# WORK TASK:
Only the lines holding the word "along" are wanted; copy each of them from the listing.

***

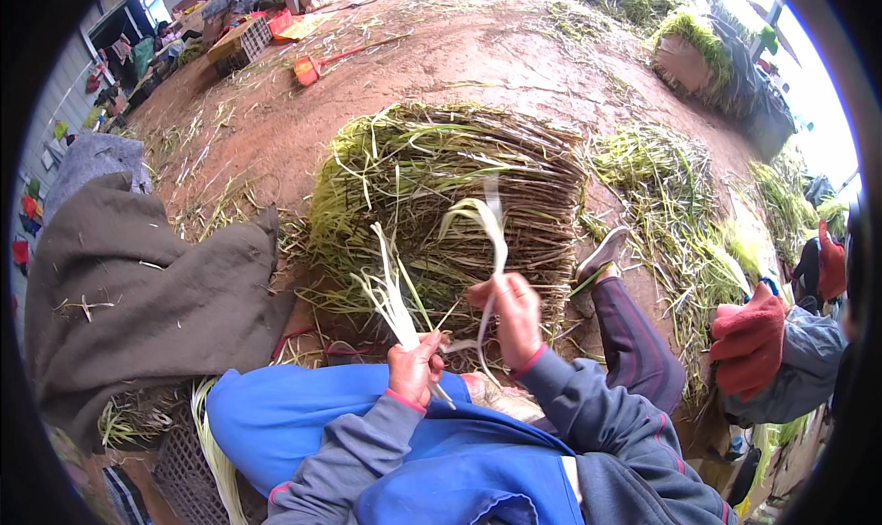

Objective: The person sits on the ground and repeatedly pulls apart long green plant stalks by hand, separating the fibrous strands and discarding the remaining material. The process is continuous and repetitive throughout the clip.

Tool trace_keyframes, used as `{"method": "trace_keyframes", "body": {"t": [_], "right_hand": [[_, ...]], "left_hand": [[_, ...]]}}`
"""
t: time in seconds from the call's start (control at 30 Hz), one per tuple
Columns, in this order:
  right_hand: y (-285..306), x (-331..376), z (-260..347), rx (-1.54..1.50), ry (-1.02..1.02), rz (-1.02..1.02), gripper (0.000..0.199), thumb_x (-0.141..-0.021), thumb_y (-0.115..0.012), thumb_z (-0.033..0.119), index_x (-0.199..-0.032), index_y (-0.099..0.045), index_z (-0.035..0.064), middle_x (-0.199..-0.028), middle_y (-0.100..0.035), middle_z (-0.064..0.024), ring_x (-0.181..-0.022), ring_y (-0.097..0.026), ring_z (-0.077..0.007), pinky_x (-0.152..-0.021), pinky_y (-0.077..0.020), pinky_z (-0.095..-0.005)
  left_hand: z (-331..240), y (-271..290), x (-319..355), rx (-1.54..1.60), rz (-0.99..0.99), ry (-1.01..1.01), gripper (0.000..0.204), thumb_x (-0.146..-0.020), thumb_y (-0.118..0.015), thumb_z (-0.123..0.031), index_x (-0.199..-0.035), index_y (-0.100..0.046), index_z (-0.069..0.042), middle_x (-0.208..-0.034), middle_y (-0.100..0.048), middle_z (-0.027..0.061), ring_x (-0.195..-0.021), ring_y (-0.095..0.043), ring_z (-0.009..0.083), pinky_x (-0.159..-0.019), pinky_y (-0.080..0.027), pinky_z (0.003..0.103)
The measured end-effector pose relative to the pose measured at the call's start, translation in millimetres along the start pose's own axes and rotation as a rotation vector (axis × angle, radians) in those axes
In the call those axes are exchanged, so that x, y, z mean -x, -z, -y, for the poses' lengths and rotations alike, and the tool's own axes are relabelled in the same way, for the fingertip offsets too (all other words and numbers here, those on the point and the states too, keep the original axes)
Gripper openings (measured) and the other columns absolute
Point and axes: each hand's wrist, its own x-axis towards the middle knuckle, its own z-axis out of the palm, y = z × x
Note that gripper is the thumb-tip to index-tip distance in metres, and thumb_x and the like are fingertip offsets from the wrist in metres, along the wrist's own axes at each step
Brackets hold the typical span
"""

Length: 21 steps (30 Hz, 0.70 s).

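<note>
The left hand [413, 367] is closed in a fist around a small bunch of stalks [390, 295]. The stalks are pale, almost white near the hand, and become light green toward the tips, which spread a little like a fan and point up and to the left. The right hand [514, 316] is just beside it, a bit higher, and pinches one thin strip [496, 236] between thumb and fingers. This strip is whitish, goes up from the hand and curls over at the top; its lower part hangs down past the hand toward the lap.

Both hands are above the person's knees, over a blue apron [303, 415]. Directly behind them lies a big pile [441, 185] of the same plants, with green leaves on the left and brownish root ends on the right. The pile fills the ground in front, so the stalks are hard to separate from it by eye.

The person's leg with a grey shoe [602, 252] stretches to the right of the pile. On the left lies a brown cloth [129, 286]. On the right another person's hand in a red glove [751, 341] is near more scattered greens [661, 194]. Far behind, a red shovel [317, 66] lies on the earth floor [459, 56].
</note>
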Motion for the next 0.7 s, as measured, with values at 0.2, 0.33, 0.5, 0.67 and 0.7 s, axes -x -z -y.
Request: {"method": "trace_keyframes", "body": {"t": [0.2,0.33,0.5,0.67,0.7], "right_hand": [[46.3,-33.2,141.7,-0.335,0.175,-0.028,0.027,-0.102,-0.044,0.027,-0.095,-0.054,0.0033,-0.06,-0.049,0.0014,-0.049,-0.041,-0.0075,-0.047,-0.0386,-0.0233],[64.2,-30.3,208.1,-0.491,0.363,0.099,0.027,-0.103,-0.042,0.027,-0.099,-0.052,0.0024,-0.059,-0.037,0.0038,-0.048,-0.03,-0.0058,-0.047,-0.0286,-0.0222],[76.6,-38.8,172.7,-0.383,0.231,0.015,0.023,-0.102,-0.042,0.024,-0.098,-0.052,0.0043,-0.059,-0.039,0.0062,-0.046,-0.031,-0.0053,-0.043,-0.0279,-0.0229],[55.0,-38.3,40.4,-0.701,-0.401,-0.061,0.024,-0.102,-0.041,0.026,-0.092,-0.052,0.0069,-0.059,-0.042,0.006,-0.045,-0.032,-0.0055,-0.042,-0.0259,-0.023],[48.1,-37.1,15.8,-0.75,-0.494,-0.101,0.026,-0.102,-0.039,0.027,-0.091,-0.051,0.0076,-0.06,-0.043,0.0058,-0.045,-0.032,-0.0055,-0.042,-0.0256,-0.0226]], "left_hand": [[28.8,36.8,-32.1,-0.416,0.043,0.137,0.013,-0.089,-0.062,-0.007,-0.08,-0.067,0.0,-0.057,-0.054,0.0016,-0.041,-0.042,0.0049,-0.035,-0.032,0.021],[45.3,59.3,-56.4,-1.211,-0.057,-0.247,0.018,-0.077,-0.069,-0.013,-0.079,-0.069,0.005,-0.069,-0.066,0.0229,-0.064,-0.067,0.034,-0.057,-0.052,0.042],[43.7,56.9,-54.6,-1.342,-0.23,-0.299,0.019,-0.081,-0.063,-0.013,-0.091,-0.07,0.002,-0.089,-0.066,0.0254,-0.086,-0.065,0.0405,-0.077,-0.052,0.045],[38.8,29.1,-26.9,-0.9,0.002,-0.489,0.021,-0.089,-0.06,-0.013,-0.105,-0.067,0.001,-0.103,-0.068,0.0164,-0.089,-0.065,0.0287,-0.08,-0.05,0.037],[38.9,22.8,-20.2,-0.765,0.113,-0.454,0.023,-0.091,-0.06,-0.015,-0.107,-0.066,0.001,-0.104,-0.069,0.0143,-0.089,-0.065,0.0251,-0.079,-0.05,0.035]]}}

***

# SOLVED EXERCISE:
The measured end-effector pose relative to the pose measured at the call's start, translation in millimetres along the start pose's own axes and rotation as a rotation vector (axis × angle, radians) in those axes
Note that gripper is the thumb-tip to index-tip distance in metres, and thumb_x and the like are fingertip offsets from the wrist in metres, along the wrist's own axes at each step

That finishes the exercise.